(Collected data entries)
+ + + + +

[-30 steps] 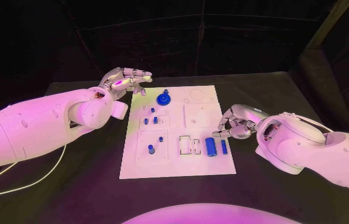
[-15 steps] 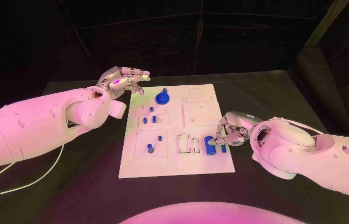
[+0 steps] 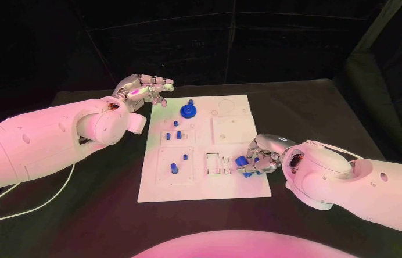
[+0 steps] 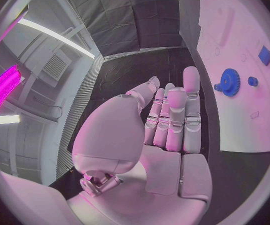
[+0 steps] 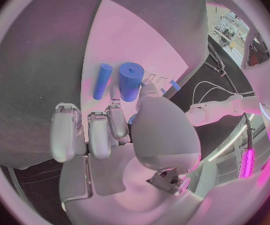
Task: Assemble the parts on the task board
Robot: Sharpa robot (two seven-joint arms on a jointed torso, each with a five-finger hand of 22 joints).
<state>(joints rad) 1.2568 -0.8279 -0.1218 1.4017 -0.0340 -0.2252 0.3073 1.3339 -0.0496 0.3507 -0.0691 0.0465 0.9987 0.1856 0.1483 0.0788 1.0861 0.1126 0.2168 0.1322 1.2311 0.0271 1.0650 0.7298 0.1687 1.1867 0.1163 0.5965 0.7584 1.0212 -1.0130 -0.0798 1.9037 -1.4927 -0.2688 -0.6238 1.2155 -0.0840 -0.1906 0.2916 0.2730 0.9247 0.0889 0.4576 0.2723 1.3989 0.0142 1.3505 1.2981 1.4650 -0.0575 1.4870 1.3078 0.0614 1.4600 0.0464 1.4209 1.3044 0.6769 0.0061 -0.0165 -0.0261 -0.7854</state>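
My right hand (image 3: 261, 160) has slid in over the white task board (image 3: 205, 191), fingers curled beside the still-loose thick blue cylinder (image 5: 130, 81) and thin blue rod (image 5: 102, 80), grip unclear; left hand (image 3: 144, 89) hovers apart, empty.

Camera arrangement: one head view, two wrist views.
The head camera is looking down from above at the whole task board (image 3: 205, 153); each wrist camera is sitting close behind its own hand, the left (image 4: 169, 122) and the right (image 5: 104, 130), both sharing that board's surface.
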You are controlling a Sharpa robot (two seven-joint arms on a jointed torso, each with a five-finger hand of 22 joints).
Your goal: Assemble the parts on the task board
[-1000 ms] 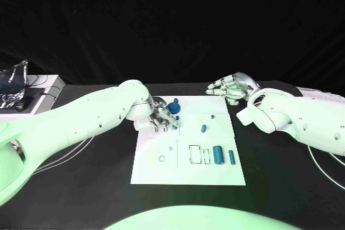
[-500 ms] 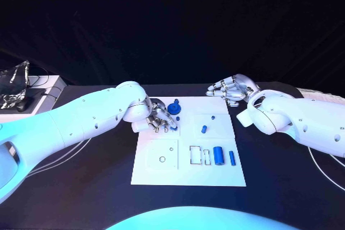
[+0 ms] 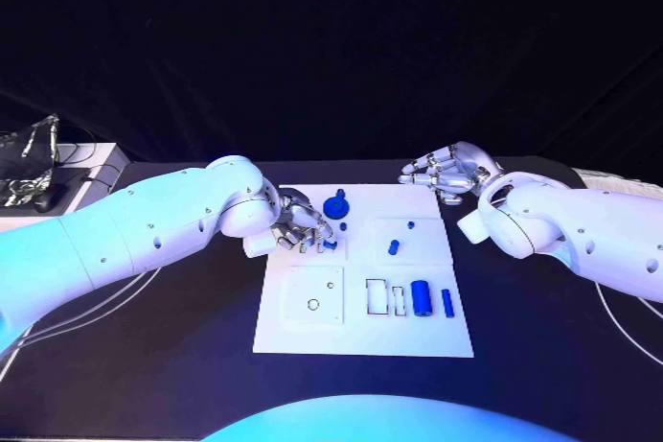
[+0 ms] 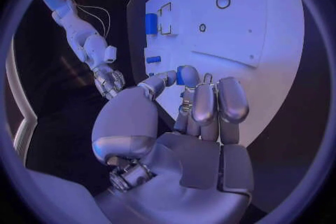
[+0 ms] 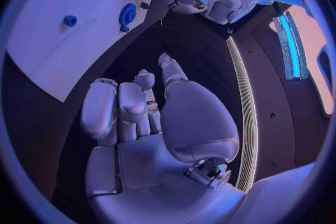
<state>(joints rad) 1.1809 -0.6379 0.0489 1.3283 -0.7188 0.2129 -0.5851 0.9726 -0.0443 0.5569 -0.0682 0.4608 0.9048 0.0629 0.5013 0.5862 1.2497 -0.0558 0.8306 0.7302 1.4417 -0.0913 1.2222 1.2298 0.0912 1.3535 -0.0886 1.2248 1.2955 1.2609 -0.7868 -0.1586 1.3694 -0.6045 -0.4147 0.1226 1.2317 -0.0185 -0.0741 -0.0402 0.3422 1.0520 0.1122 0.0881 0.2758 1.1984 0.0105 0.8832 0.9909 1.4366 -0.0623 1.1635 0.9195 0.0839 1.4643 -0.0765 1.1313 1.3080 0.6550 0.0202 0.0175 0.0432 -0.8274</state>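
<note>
Reaching in from the near-left corner of the table (image 3: 166,365), my left arm ends with its hand (image 3: 299,229) over the board's (image 3: 362,337) far-left corner. I read that hand as pinching a small blue part (image 4: 186,75): in the left wrist view the piece sits between the thumb tip and the neighbouring fingertips (image 4: 203,102), the rest of the fingers curled alongside. In the head view I cannot make the held piece out among the fingers.

My right hand (image 3: 445,173) rests off the board, past its far-right corner, over bare black table. Fingers curled inward, palm empty in the right wrist view (image 5: 143,123); I log it as closed on nothing.

Parts on the board: a blue ring part (image 3: 336,209) just beside the left hand, near the far edge; a small peg (image 3: 340,226) right by it; a short piece (image 3: 393,246) and a tiny one (image 3: 412,223) in the far-right panel; a thick cylinder (image 3: 420,298) and a thin rod (image 3: 447,302) side by side near the right edge, just beside the rectangular slots (image 3: 377,296).

Open room: the near half of the board lies bare, and black table runs on both sides and in front of it.
</note>
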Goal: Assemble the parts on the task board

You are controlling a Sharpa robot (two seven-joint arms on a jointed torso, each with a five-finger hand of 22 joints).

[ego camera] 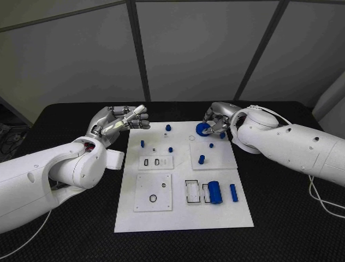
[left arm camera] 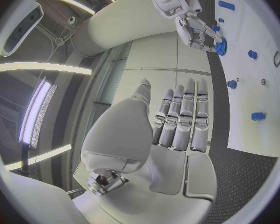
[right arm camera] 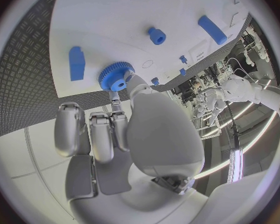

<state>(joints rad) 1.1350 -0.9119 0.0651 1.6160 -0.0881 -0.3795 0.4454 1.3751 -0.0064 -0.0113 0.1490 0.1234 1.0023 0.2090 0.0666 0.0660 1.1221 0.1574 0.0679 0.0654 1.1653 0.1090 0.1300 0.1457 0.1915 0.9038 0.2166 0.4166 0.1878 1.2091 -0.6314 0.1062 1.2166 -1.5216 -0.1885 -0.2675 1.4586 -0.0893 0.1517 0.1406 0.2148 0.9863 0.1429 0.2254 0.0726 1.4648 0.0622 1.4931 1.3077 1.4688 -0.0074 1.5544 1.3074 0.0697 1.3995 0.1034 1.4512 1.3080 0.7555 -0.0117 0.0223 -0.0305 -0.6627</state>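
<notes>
Grey wall panels divided by dark vertical and slanted frame strips stand behind the black table. The table surface carries a fine raised tread pattern. Long bright strip lights run overhead across the ceiling.

Task board lies centred on the table. Gear at the board's far right, in the right hand; left hand beyond its far left corner.
</notes>
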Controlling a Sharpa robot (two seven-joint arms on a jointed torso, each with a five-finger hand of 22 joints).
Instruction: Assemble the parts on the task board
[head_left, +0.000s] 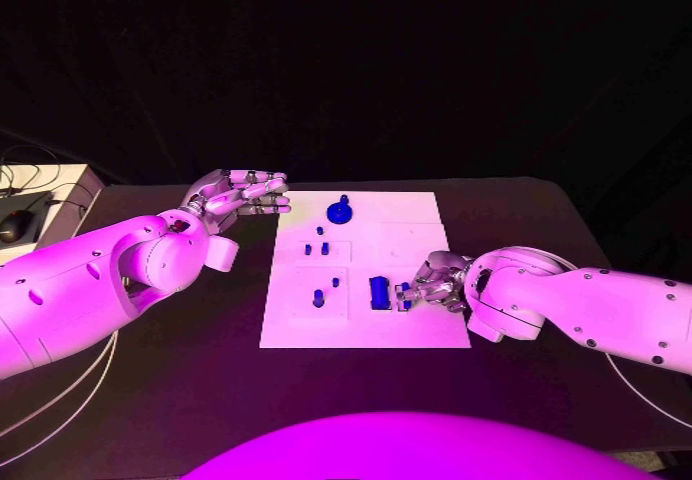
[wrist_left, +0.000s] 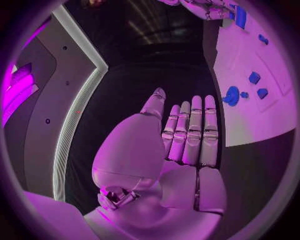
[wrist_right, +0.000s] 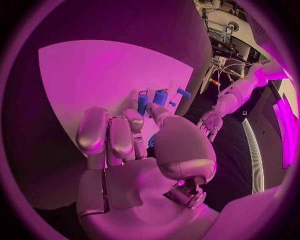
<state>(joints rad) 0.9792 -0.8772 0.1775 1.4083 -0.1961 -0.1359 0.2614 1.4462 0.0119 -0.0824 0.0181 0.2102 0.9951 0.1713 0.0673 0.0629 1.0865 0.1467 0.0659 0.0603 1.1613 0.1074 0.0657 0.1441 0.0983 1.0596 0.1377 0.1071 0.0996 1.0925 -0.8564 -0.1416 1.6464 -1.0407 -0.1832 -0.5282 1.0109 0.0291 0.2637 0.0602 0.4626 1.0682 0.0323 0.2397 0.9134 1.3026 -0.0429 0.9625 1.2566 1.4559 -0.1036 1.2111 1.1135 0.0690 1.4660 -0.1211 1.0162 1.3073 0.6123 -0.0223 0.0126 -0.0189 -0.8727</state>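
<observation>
The right hand (head_left: 433, 283) is resting on the right part of the flat white task board (head_left: 404, 225), its fingers curling around a dark blue rectangular block part (head_left: 379, 292) that is standing on the board. The left hand (head_left: 238, 195) is hovering over the black table (head_left: 188, 360) just beside the board's far left corner, fingers straight and close together, holding nothing. A round blue disc part (head_left: 340, 211) is lying near the far edge

Free room: I see bare task board (head_left: 411, 222) at its far right.
Obstacles: small blue parts (head_left: 323, 248) crowd its left half.
</observation>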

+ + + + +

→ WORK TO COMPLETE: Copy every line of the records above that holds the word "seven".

→ EXERCISE RESULT:
Robot: Sharpa robot (two seven-joint arms on a jointed torso, each with a five-finger hand of 22 joints).
You are controlling a Sharpa robot (two seven-joint arms on a jointed torso, each with a five-finger hand of 22 joints).
You are controlling a Sharpa robot (two seven-joint arms on a jointed torso, each with a five-finger hand of 22 joints).
Controlling a Sharpa robot (two seven-joint arms on a jointed torso, each with a five-finger hand of 22 joints).

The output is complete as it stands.